# TASK DESCRIPTION:
Return the full listing character for character, without its pictures.

# RECORDS SUPPLIED:
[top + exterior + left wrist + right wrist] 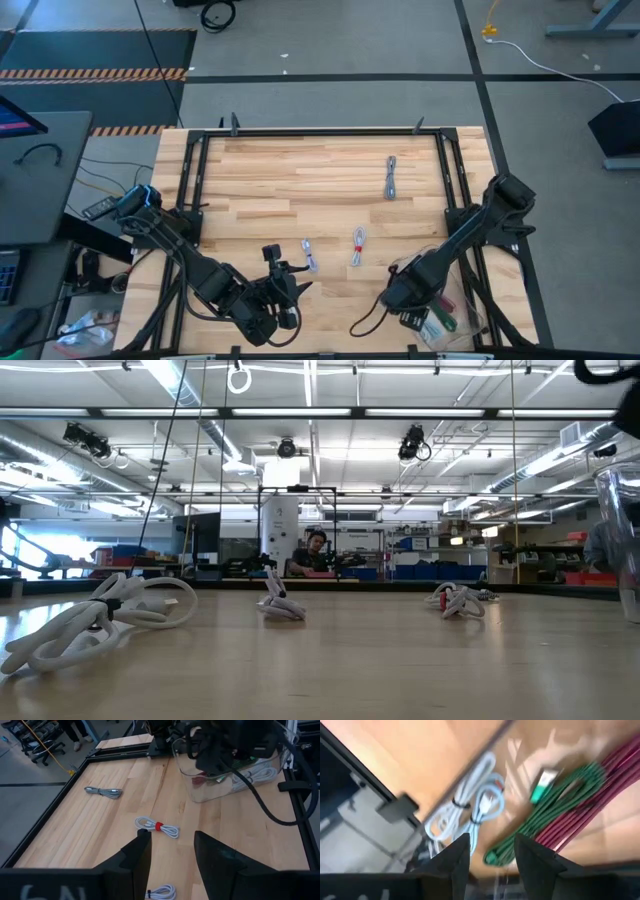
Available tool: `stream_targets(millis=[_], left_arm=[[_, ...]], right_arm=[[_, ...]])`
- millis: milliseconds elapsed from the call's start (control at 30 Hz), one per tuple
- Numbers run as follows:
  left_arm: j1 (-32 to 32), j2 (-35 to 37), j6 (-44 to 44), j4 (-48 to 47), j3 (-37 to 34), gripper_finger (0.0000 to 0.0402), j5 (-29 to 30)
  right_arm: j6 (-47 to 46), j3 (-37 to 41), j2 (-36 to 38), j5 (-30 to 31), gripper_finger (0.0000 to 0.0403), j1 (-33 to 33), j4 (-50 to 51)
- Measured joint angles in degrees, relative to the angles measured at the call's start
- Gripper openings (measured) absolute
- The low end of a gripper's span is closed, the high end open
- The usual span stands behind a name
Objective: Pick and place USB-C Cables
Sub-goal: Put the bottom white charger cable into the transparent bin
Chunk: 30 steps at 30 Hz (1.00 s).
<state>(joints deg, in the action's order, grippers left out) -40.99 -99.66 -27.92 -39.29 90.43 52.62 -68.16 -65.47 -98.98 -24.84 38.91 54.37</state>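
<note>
your right gripper (490, 851) hangs over the clear tray (478, 322) at the table's near right, fingers parted, holding nothing; a green cable (555, 802), a red cable (600, 795) and white cables (465, 805) lie in it. your left gripper (170, 852) waits near left, half open, empty. three cables remain on the table (300, 170): a grey cable (391, 177) far right, a red-tied cable (358, 244) and another cable (309, 255) nearer the middle.

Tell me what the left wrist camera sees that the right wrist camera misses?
Only the left wrist view shows the wooden table with a grey coiled cable and a white cable with a red tie, beside the clear plastic tray. Only the right wrist view shows the tray's contents close up: a green cable, a dark red cable, pale white cables. Both show open, empty fingers.
</note>
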Motion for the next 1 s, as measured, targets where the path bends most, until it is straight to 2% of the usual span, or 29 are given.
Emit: stream_targets(millis=[167,267,333,433,567,667,833,900,1000], left_arm=[[0.0,0.0,-0.01,-0.02,0.0,0.0155,0.0],[0.02,0.0,-0.35,-0.71,0.0,0.0155,0.02],[0.13,0.0,-3.47,-3.75,0.02,0.0155,-0.01],[0.28,-0.02,-14.66,-14.19,0.02,0.0155,-0.35],[0.31,-1.08,-36.64,-30.16,-0.05,0.0155,-4.06],[-0.32,-1.7,-50.82,-35.6,-2.34,0.0155,-7.28],[-1.73,-1.7,-66.69,-28.16,-12.22,0.0155,-9.03],[-2.17,-1.7,-70.75,-20.55,-17.06,0.0155,-9.68],[-2.65,-1.7,-72.39,-5.76,-24.55,0.0155,-11.15]], right_arm=[[-0.78,0.0,4.34,8.32,0.0159,-0.01,-0.4],[-2.94,-0.02,7.31,11.14,0.0159,-0.01,-1.35],[-3.84,-0.02,9.28,13.49,0.0159,0.01,-2.84],[-1.95,-0.02,12.51,19.21,0.016,0.55,-8.24],[6.12,-0.04,16.67,28.84,0.016,1.33,-18.35],[14.1,-0.11,19.44,34.53,0.016,1.65,-24.84],[24.35,-0.11,23.14,39.76,0.016,1.4,-28.45],[27.27,-0.11,24.21,41.29,0.016,1.31,-28.35],[30.79,-0.11,25.45,41.88,0.016,0.7,-28.01]])
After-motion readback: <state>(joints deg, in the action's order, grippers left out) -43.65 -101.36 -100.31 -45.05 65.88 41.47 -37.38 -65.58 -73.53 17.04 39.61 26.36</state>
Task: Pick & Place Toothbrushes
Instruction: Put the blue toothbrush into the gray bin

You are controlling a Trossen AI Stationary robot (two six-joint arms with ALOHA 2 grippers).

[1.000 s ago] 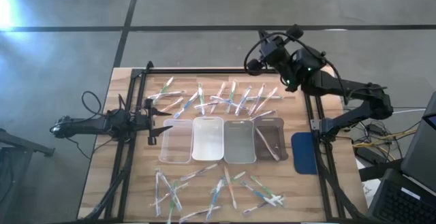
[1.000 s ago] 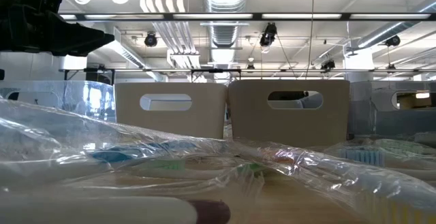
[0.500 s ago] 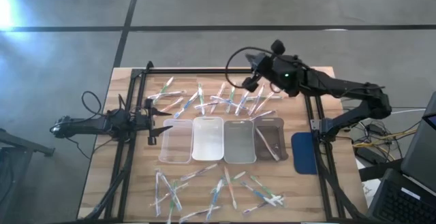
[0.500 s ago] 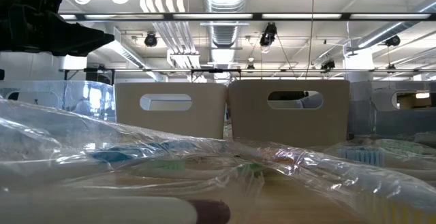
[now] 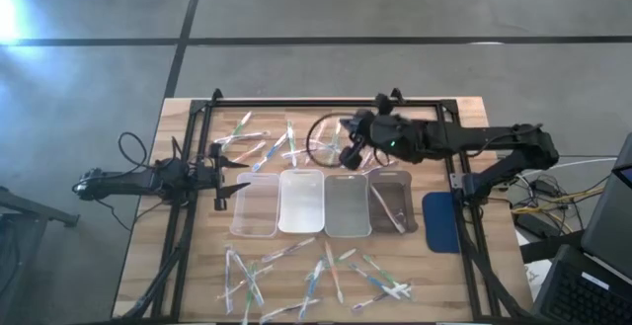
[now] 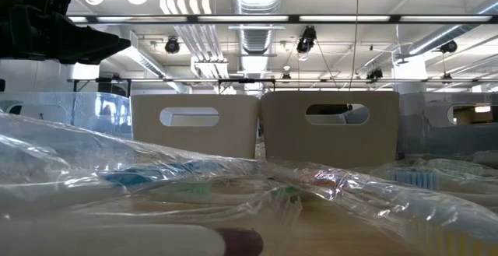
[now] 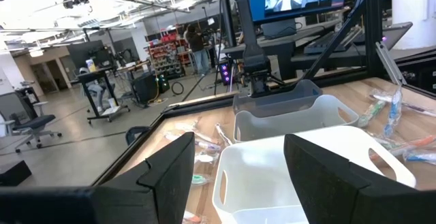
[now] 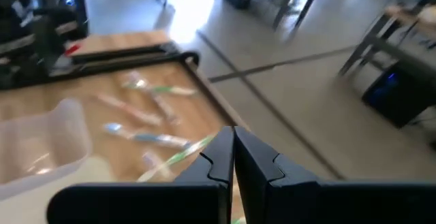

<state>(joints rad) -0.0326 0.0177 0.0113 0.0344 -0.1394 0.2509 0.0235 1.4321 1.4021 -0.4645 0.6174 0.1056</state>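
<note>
Four clear plastic trays (image 5: pixel 324 203) are sitting side by side mid-table (image 5: pixel 454 295); the rightmost is holding one toothbrush (image 5: pixel 387 209), the others are showing nothing inside. Wrapped toothbrushes (image 5: pixel 296 145) are lying scattered in a band above the trays and another (image 5: pixel 311 274) below. The right gripper (image 5: pixel 348 153) is hovering over the upper band, fingers (image 8: pixel 231 157) pressed together, holding nothing. The left gripper (image 5: pixel 235 163), parted and empty, is waiting at the table's left edge. Only the low view is showing crinkled wrapping close up and two beige bins (image 6: pixel 264 124) with handle slots.
</note>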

# FINISHED TASK:
[top + exterior + left wrist + right wrist] 
Available tool: `stream_targets(millis=[_], left_arm=[[_, ...]], right_arm=[[_, ...]])`
- millis: milliseconds elapsed from the call's start (control at 30 Hz), one per tuple
- Numbers run as follows:
  left_arm: j1 (-32 to 32), j2 (-35 to 37), j6 (-44 to 44), j4 (-48 to 47), j3 (-37 to 34), gripper_finger (0.0000 to 0.0402), j5 (-29 to 30)
  right_arm: j6 (-47 to 46), j3 (-37 to 41), j2 (-36 to 38), j5 (-30 to 31), gripper_finger (0.0000 to 0.0403), j1 (-33 to 33), j4 (-50 to 51)
- Measured joint angles in degrees, relative to the angles measured at the call's start
- Gripper openings (measured) absolute
- The low end of a gripper's span is closed, the high end open
- The usual span stands behind a name
Objective: Pick and place USB-C Cables
Sub-goal: Put the bottom white charger cable into the transparent bin
Chunk: 30 steps at 30 Hz (1.00 s).
<state>(joints deg, in the action's order, grippers left out) -40.99 -99.66 -27.92 -39.29 90.43 52.62 -68.16 -65.47 -98.98 -24.84 38.91 54.37</state>
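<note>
your right gripper (490, 851) hangs over the clear tray (478, 322) at the table's near right, fingers parted, holding nothing; a green cable (555, 802), a red cable (600, 795) and white cables (465, 805) lie in it. your left gripper (170, 852) waits near left, half open, empty. three cables remain on the table (300, 170): a grey cable (391, 177) far right, a red-tied cable (358, 244) and another cable (309, 255) nearer the middle.

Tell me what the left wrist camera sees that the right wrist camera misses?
Only the left wrist view shows the wooden table with a grey coiled cable and a white cable with a red tie, beside the clear plastic tray. Only the right wrist view shows the tray's contents close up: a green cable, a dark red cable, pale white cables. Both show open, empty fingers.
</note>
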Motion for the next 1 s, as measured, targets where the path bends most, until it is straight to 2% of the usual span, or 29 are given.
Emit: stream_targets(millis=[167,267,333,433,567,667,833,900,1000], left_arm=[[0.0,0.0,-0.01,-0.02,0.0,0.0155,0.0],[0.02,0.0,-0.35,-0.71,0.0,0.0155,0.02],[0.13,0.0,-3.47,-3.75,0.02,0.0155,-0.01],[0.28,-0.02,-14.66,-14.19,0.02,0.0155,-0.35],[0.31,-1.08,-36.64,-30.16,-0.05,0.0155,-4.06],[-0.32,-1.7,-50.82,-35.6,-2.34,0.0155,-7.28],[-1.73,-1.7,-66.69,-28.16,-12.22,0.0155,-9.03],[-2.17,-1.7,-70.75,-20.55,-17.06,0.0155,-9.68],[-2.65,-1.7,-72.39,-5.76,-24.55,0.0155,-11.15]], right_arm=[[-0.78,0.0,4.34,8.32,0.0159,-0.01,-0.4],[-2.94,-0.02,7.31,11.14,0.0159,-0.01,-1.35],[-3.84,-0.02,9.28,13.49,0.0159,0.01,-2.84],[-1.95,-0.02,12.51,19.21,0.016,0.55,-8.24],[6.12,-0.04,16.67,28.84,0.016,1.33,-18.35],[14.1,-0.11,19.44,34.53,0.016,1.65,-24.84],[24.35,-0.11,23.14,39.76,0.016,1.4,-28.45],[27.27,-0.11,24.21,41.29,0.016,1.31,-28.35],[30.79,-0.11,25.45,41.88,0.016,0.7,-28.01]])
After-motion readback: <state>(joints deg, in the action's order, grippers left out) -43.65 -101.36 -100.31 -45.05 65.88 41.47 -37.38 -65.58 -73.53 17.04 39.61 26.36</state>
Task: Pick & Place Toothbrushes
Instruction: Put the blue toothbrush into the gray bin

You are controlling a Trossen AI Stationary robot (two six-joint arms with ALOHA 2 grippers).

[1.000 s ago] 
[1.000 s ago] 
[0.500 s ago] 
[0.500 s ago] 
[now] 
[now] 
[now] 
[now] 

<state>(joints rad) -0.0326 0.0177 0.0113 0.0344 -0.1394 0.2509 0.0235 1.4321 1.4021 -0.4645 0.6174 0.1056</state>
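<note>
Four clear plastic trays (image 5: pixel 324 203) are sitting side by side mid-table (image 5: pixel 454 295); the rightmost is holding one toothbrush (image 5: pixel 387 209), the others are showing nothing inside. Wrapped toothbrushes (image 5: pixel 296 145) are lying scattered in a band above the trays and another (image 5: pixel 311 274) below. The right gripper (image 5: pixel 348 153) is hovering over the upper band, fingers (image 8: pixel 231 157) pressed together, holding nothing. The left gripper (image 5: pixel 235 163), parted and empty, is waiting at the table's left edge. Only the low view is showing crinkled wrapping close up and two beige bins (image 6: pixel 264 124) with handle slots.
</note>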

This output has been written out in full.